→ **Problem requirements**
When you have read the listing, copy all of it without any change.

→ **Dataset content**
··········

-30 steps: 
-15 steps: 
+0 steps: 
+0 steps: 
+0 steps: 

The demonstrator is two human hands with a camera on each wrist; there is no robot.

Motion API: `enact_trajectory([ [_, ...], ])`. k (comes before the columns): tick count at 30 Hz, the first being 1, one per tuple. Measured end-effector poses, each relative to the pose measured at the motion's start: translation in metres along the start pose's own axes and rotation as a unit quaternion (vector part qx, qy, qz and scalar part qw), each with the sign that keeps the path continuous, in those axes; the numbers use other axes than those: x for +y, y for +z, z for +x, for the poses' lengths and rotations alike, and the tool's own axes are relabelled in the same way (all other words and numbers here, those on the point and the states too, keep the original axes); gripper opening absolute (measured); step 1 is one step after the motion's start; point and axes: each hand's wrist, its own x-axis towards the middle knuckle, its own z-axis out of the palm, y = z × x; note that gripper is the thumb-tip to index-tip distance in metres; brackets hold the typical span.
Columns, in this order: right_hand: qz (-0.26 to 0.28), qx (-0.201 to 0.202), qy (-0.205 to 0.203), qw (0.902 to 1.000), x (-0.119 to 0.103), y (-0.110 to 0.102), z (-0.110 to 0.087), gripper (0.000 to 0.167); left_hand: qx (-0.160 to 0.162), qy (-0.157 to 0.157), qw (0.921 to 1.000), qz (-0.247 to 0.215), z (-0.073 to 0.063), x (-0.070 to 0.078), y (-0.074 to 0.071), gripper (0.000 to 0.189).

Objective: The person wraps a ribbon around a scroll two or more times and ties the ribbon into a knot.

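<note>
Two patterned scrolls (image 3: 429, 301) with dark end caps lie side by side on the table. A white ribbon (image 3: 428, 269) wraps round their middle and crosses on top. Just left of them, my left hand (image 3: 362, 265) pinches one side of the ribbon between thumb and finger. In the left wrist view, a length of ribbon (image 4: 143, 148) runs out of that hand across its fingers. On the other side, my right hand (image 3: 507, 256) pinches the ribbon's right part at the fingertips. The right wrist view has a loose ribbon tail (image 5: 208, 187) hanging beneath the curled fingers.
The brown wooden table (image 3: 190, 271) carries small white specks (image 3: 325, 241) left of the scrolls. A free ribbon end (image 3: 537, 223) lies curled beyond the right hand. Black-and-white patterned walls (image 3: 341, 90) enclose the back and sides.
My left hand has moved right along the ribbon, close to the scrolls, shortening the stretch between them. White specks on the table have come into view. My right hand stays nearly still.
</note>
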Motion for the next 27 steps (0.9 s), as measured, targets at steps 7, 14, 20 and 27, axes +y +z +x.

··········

→ **Answer for this exercise**
-30 steps: 
-15 steps: 
+0 steps: 
+0 steps: 
+0 steps: 

The demonstrator is two human hands with a camera on each wrist; there is no robot.

Motion API: `enact_trajectory([ [_, ...], ])`. k (comes before the columns): tick count at 30 Hz, the first being 1, one per tuple. Measured end-effector poses, each relative to the pose measured at the motion's start: translation in metres along the start pose's own axes and rotation as a unit quaternion (vector part qx, qy, qz and scalar part qw), each with the sign that keeps the path continuous, in those axes; the numbers use other axes than those: x for +y, y for +z, z for +x, for the poses' lengths and rotations alike, and the tool's own axes are relabelled in the same way (all other words and numbers here, those on the point and the states too, keep the original axes); gripper opening absolute (measured); step 1 is one step after the motion's start; point and axes: each hand's wrist, its own x-axis towards the middle knuckle, its own z-axis out of the palm, y = z × x; note that gripper is the thumb-tip to index-tip distance in metres; brackets hold the typical span.
Columns, in this order: right_hand: qz (-0.26 to 0.28), qx (-0.201 to 0.202), qy (-0.205 to 0.203), qw (0.902 to 1.000), x (-0.119 to 0.103), y (-0.110 to 0.102), z (-0.110 to 0.087), gripper (0.000 to 0.167); left_hand: qx (-0.160 to 0.162), qy (-0.157 to 0.157), qw (0.921 to 1.000), qz (-0.247 to 0.215), z (-0.073 to 0.063), x (-0.070 to 0.078), y (-0.074 to 0.071), gripper (0.000 to 0.189).

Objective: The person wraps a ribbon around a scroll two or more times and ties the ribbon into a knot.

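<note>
Two patterned scrolls (image 3: 429, 301) with dark end caps lie side by side on the table. A white ribbon (image 3: 428, 269) wraps round their middle and crosses on top. Just left of them, my left hand (image 3: 362, 265) pinches one side of the ribbon between thumb and finger. In the left wrist view, a length of ribbon (image 4: 143, 148) runs out of that hand across its fingers. On the other side, my right hand (image 3: 507, 256) pinches the ribbon's right part at the fingertips. The right wrist view has a loose ribbon tail (image 5: 208, 187) hanging beneath the curled fingers.
The brown wooden table (image 3: 190, 271) carries small white specks (image 3: 325, 241) left of the scrolls. A free ribbon end (image 3: 537, 223) lies curled beyond the right hand. Black-and-white patterned walls (image 3: 341, 90) enclose the back and sides.
My left hand has moved right along the ribbon, close to the scrolls, shortening the stretch between them. White specks on the table have come into view. My right hand stays nearly still.
</note>
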Motion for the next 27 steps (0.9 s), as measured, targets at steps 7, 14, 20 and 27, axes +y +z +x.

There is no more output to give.